Publisher: Pushkin Press
Pages: 215
Type: Fiction
Age: Adult
ISBN: 978-1-782-27394-3
First Published: 2016; 31st May 2018 in English
Date Reviewed: 24th September 2018
Rating: 2.5/5

Original language: Turkish
Original title: Bariş Makinesi (Peace Machine)
Translated by: Mark David Wyers

In the very early 1900s, Celal, an orphan living in Turkey, saves the life of a wealthy man, and the wealthy man adopts him. When Celal grows up he becomes an erotic novelist, sending chapters one by one in secret to Paris where they are printed in a basement and distributed. On a trip to France, Celal is questioned by a policeman who doesn’t want to arrest him, in fact he wants to give him a script by a friend to look over. The script includes the name of Celal’s adopted father and discusses the idea of a machine that would wipe out hatred by disposing of free will.

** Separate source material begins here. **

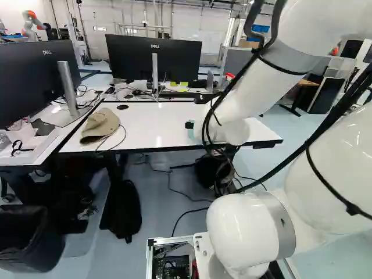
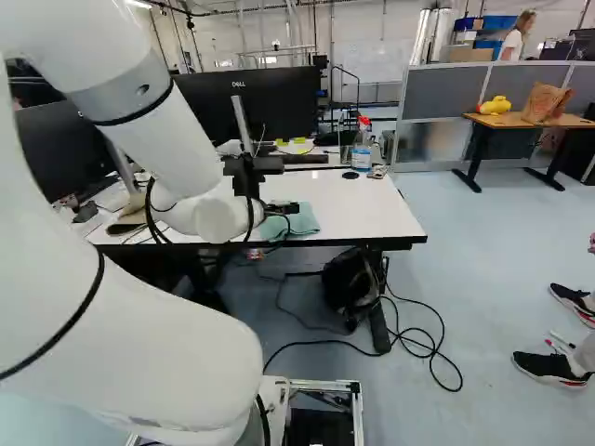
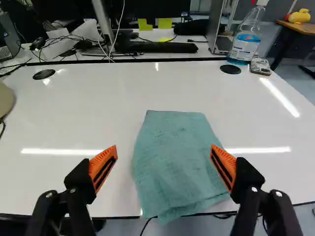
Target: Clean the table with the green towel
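In the right base view my gripper is over the front part of the white table, with the green towel at its fingertips. The wrist view shows the gripper wide open, its two orange-padded fingers on either side of the towel. The towel lies spread and fairly flat, its near end reaching over the table's front edge. Nothing is gripped. Whether the fingers touch the table cannot be told. In the left base view the arm mostly hides the towel.
A spray bottle and a small packet stand at the table's far corner. A tan cap with a cable lies on the table's other side. Monitors rise behind. A black bag hangs or stands below the table.
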You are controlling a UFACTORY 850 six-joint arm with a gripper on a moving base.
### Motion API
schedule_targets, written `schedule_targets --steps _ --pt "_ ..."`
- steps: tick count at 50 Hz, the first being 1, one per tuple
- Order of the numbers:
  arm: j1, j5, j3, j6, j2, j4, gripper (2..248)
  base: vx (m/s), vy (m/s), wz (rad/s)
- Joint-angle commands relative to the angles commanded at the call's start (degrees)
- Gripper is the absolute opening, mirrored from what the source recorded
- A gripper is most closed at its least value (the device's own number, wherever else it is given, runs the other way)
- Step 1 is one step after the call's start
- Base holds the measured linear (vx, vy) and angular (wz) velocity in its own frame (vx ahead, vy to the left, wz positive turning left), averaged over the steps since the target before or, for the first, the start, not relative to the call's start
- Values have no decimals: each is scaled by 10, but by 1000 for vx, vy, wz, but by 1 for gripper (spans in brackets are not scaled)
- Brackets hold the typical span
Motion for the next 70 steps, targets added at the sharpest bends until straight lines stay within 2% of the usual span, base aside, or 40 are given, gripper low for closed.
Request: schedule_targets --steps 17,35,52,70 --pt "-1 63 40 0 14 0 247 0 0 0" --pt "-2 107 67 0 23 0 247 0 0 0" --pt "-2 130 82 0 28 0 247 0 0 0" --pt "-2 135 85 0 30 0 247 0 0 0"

The Peace Machine is a historical novel about the politics in early 20th century Serbia (public anger that led to the May Coup when the king and his commoner queen were assassinated) and the countries allied with the opposing side. Involving slight magical realism, the book sports an interesting premise but quickly becomes confusing.

The basics of this novel are good. The setting is intriguing – the history’s interesting anyway, but the way in which Mumcu describes it is great, pulling you in from the start. The way Celal’s writing career goes on and the spots of magical realism around are fantastic. And the look into the revolt against the Serbian monarchy is good, too.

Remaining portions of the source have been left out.